The applicant of the present invention has developed a technique of supplying CO ₂ to a cementitious product in a non-solid state, curing the product, penetrating CO ₂ deeply into the interior of the cementitious system, thereby causing carbonation reaction and improving initial strength as compared with air curing (Journal of the Architectural Institute of Korea, Vol. 30, No. 5, Vol. 307, May 2014).

However, this is a conventional cement manufacturing techniques with CO ₂ gas, the remaining CO ₂ is used discharged to the outside there is a limit to the CO ₂ reduction, since injection of both coarse since CO ₂ gas to steam curing process of the CO ₂ It does not have the initial strength enhancement effect and consumes energy in the steam curing process, so it produces CO ₂ .

Registration No. 10-0941973 (Registered on February 4, 2010) Registration No. 10-1090903 (Registered on December 1, 2011) Registration No. 10-0935467 (registered on December 28, 2009) Published Patent No. 10-2010-0085785 (published on 29. 2010. 29)

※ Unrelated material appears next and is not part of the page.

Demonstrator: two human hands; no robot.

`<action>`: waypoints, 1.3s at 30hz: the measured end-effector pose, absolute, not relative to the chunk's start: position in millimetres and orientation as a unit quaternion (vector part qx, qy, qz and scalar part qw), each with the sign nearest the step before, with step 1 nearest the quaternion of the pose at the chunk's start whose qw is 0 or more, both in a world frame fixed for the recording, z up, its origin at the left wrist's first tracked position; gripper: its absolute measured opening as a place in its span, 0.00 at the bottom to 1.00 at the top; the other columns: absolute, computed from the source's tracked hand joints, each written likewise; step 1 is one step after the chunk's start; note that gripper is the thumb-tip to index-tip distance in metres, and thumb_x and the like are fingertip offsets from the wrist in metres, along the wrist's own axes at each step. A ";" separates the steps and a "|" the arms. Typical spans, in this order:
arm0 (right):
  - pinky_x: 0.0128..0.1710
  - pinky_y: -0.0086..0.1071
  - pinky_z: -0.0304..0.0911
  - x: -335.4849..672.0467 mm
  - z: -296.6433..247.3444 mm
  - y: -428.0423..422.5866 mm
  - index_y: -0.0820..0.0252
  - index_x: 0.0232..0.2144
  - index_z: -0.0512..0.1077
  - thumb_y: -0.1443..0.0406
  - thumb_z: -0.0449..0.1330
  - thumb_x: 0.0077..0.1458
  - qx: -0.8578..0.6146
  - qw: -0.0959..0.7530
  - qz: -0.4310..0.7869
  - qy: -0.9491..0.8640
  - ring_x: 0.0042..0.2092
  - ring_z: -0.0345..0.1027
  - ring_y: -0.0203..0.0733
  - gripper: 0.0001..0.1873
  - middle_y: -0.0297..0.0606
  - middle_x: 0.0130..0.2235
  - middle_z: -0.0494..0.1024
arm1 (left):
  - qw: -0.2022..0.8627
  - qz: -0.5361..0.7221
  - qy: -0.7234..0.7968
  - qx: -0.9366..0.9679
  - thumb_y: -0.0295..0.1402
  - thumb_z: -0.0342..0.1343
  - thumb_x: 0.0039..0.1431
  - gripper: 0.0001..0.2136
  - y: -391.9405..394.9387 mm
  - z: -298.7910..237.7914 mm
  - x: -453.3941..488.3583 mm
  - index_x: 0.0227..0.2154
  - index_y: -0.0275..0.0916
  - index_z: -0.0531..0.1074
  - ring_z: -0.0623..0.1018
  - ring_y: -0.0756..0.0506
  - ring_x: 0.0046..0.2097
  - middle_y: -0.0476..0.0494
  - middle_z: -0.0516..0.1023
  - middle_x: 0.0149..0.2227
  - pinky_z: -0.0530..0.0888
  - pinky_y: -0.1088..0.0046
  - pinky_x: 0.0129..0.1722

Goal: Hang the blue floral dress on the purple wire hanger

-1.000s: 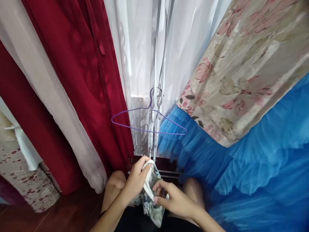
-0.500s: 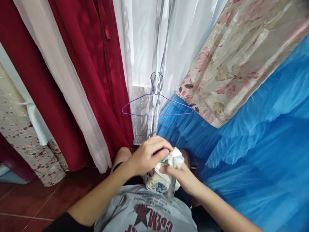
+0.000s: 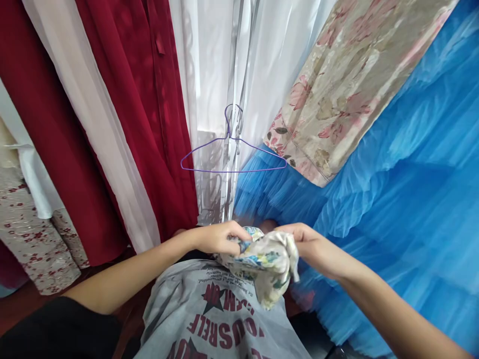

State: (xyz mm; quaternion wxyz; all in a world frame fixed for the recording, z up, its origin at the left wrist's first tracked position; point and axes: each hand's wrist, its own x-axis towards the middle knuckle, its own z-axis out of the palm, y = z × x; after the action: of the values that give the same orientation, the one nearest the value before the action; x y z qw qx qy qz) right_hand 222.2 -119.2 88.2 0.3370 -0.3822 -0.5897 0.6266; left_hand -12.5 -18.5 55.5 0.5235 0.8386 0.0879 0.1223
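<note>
A bunched white cloth with a blue, green and yellow print [image 3: 269,262] is stretched between my two hands, low in front of my shirt. My left hand [image 3: 220,238] grips its left side with curled fingers. At the upper right edge of the cloth, my right hand [image 3: 305,244] pinches a fold. Part of the cloth hangs down over the grey shirt I wear; its full shape is hidden in the folds. Beyond my hands, a purple hanger [image 3: 234,169] hangs with nothing on it, its hook by a pale upright strip.
Long red fabric [image 3: 145,124] and a pale pink panel hang at the left. White sheer fabric [image 3: 209,60] hangs behind the hanger. To the right are a floral beige cloth [image 3: 337,109] and a wide blue tulle skirt [image 3: 411,214]. Dark red tiles lie below left.
My hands have moved apart, and the cloth is now spread between them rather than crumpled in a bundle. The view has shifted slightly, so the hanger appears farther left.
</note>
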 end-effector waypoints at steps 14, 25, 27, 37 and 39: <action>0.27 0.34 0.67 214.9 123.8 -87.7 0.60 0.27 0.77 0.45 0.72 0.42 -0.360 0.392 0.621 -0.576 0.26 0.70 0.41 0.25 0.36 0.25 0.76 | 0.453 0.208 0.112 0.860 0.36 0.65 0.56 0.25 -32.4 89.5 -0.5 0.57 0.42 0.70 0.76 0.39 0.56 0.38 0.76 0.56 0.71 0.62 0.56; 0.23 0.28 0.53 310.1 134.4 -40.6 0.64 0.21 0.75 0.64 0.72 0.41 -0.462 0.457 0.392 -0.652 0.23 0.62 0.33 0.10 0.34 0.22 0.73 | 0.182 0.245 0.175 0.936 0.43 0.64 0.56 0.16 57.4 91.0 -49.6 0.18 0.41 0.73 0.70 0.48 0.26 0.50 0.71 0.20 0.70 0.65 0.48; 0.24 0.27 0.53 327.6 130.0 -7.8 0.66 0.21 0.77 0.62 0.70 0.42 -0.488 0.483 0.339 -0.643 0.24 0.62 0.33 0.11 0.34 0.21 0.73 | 0.131 0.246 0.215 0.936 0.44 0.61 0.58 0.17 76.4 91.8 -65.9 0.19 0.41 0.74 0.70 0.48 0.26 0.48 0.72 0.20 0.70 0.67 0.44; 0.22 0.29 0.55 310.5 134.4 136.5 0.56 0.15 0.62 0.65 0.55 0.36 -0.487 0.581 0.308 -0.575 0.22 0.56 0.36 0.04 0.29 0.17 0.63 | 0.062 0.232 0.230 0.943 0.45 0.56 0.64 0.13 57.3 89.9 -62.9 0.33 0.41 0.77 0.75 0.41 0.46 0.44 0.79 0.39 0.64 0.59 0.57; 0.21 0.29 0.56 303.4 142.0 150.6 0.55 0.16 0.63 0.65 0.54 0.34 -0.487 0.566 0.342 -0.570 0.21 0.56 0.36 0.02 0.30 0.17 0.62 | 0.088 0.236 0.226 0.941 0.46 0.56 0.65 0.14 56.8 88.6 -61.4 0.35 0.41 0.77 0.75 0.41 0.46 0.43 0.79 0.40 0.68 0.63 0.53</action>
State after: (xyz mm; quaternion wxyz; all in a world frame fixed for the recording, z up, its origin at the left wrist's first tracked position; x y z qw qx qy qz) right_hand 303.4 150.6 142.0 0.5662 -0.4869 -0.5703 0.3423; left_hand -61.4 56.8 88.6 0.0884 0.9410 0.2257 0.2362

"Basic Study for Utilization of CO2 Curing in Cement Products," Journal of the Architectural Institute of Korea, Vol. 30, No. 5, Vol. 307, Jong-Chan Lee, May 2014

The interior of a concrete secondary product by the present invention has been to solve the problem as described above, one object of the present invention to perform the CO ₂ cured for a predetermined time in a state in which the concrete secondary products unconsolidated and then, carrying out the curing for a predetermined time , It is possible to secure the initial and long-term compressive strength over the existing curing products, to shorten the time required for the entire curing, and to provide a device and a method for manufacturing a concrete secondary product which does not require a CO ₂ chamber that can withstand high pressure .

Another object of the present invention is to provide an apparatus and a method for manufacturing a concrete secondary product capable of minimizing the amount of CO ₂ generated by performing CO ₂ curing and then recovering and reusing the remaining CO ₂ gas.

In order to accomplish the above object, according to the present invention, there is provided an apparatus for manufacturing a concrete secondary product, comprising: a curing chamber having a closed space for accommodating a concrete secondary product in an uncured state; A CO ₂ supply unit for supplying carbon dioxide (CO ₂ ) into the curing chamber; It characterized in that the recovery of the CO ₂ fed into the welding chamber, comprising a CO ₂ recovery unit for supplying recovered CO ₂ to the curing chamber.

A method for manufacturing a concrete secondary product using the concrete secondary product manufacturing apparatus of the present invention as described above,

Mixing of cement and aggregate with water to form a cement mixture;

A molding step in which the cement mixture is injected into a mold and molded;

A pre-curing step of allowing the concrete secondary product formed in the forming step to stand in air for a predetermined time and curing in air;

A charging step of charging the concrete secondary product into the curing chamber after removing the forming mold;

A CO ₂ curing step of closing the curing chamber and then injecting CO ₂ gas into the curing chamber to hold the curing gas for a predetermined time;

CO ₂ recovery method comprising: after CO ₂ welding ends recovering CO ₂ gas in the curing chamber to withdraw from the curing chamber;

A curing step of performing the curing of the concrete secondary product;

And a control unit.

According to the present invention, CO ₂ curing can be stored in a concrete secondary product by carbonation by applying CO ₂ , which is a typical greenhouse gas, to a concrete secondary product in an uncured state.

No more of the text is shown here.